Task description:
Among the entries below, take the line with "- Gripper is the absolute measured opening" and the line with "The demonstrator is", and output them and every line between them exactly, with nothing else.

--------------------

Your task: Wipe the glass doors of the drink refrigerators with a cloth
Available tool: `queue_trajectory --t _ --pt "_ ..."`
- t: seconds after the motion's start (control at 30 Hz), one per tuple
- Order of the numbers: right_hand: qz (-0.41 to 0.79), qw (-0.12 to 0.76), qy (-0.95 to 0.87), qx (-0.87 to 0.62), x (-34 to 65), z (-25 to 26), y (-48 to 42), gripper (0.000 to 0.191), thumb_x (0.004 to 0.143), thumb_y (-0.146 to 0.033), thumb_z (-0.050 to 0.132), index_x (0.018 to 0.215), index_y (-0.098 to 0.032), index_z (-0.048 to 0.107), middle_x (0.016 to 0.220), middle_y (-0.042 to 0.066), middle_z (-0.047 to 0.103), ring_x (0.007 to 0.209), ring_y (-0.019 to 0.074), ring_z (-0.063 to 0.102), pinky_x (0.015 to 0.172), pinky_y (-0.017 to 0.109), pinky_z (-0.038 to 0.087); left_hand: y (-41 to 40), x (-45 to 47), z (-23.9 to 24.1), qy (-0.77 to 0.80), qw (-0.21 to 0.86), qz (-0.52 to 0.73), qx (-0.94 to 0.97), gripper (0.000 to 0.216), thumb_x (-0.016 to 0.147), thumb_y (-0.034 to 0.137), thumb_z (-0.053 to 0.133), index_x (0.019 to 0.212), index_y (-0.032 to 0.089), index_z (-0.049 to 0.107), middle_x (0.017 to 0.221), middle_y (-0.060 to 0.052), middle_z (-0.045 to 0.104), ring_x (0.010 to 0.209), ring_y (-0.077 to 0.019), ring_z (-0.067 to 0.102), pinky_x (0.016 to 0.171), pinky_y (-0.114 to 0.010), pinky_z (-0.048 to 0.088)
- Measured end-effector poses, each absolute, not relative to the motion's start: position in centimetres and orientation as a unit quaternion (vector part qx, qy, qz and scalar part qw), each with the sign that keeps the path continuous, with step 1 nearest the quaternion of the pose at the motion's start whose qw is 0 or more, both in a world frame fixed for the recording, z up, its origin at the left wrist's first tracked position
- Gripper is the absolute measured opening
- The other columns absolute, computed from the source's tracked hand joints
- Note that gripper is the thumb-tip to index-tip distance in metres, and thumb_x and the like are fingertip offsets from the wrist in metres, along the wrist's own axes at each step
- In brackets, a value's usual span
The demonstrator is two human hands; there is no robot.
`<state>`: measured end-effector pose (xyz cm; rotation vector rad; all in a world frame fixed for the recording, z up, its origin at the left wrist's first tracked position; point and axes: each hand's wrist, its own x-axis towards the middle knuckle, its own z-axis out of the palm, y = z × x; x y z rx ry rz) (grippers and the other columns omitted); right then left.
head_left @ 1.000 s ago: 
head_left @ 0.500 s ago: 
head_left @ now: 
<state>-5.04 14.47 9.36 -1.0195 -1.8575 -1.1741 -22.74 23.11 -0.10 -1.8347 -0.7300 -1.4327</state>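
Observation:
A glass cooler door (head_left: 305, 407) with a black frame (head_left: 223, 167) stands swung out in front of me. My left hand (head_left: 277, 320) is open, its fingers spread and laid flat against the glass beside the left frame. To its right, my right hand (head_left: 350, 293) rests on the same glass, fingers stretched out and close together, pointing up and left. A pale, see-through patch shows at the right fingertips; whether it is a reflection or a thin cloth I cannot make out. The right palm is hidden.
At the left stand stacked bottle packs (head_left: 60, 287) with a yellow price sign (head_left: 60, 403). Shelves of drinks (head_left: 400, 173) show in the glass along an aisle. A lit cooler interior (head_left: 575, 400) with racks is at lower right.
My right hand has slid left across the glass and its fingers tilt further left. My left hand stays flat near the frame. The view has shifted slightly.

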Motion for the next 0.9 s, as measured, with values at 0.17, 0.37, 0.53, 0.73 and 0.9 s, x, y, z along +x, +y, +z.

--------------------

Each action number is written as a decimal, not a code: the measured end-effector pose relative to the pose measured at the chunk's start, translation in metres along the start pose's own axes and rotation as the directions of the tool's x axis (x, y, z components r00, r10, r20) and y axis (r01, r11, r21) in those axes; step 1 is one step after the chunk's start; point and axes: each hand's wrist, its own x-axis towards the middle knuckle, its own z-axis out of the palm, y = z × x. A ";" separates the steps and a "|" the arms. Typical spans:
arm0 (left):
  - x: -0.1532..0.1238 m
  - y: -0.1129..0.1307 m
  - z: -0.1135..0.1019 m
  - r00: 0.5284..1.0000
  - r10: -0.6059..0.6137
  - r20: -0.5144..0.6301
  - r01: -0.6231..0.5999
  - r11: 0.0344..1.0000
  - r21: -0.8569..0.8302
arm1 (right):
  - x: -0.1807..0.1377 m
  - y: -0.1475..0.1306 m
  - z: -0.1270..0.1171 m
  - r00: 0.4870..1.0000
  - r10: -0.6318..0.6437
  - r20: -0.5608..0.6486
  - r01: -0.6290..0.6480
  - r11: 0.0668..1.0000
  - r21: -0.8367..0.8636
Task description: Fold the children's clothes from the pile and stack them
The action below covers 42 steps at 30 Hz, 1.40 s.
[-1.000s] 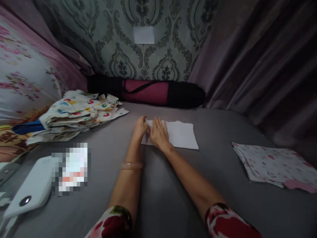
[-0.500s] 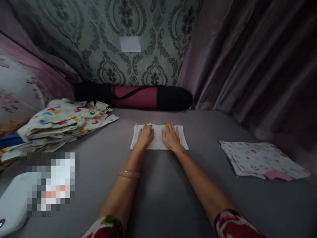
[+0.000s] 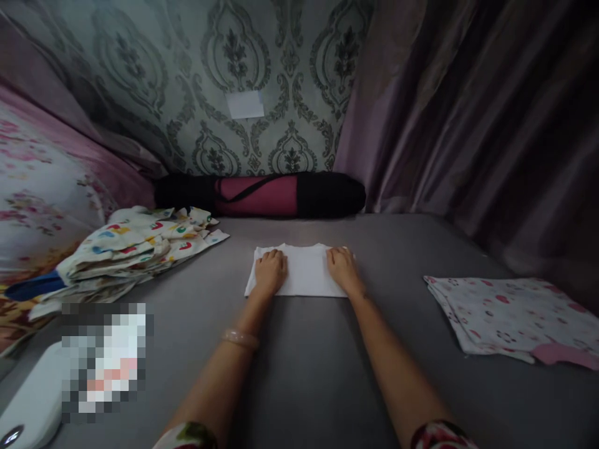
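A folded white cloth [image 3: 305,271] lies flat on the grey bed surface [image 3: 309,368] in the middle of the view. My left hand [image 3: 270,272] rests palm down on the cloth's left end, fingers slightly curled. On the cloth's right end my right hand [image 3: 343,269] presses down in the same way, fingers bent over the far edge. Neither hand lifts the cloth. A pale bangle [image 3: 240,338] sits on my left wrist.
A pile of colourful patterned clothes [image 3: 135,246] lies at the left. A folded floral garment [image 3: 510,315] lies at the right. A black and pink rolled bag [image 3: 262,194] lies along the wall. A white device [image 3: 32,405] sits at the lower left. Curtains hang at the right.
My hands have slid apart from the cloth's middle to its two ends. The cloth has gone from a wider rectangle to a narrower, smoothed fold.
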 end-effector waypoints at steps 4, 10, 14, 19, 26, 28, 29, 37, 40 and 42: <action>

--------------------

Expected output:
- Gripper is the absolute measured opening
- The other columns absolute, computed from the source's tracked hand joints
- Note that gripper is the thumb-tip to index-tip distance in metres, and thumb_x and the like are fingertip offsets from the wrist in metres, along the wrist's own axes at each step
- In brackets, a value's usual span
The demonstrator is two human hands; there is no robot.

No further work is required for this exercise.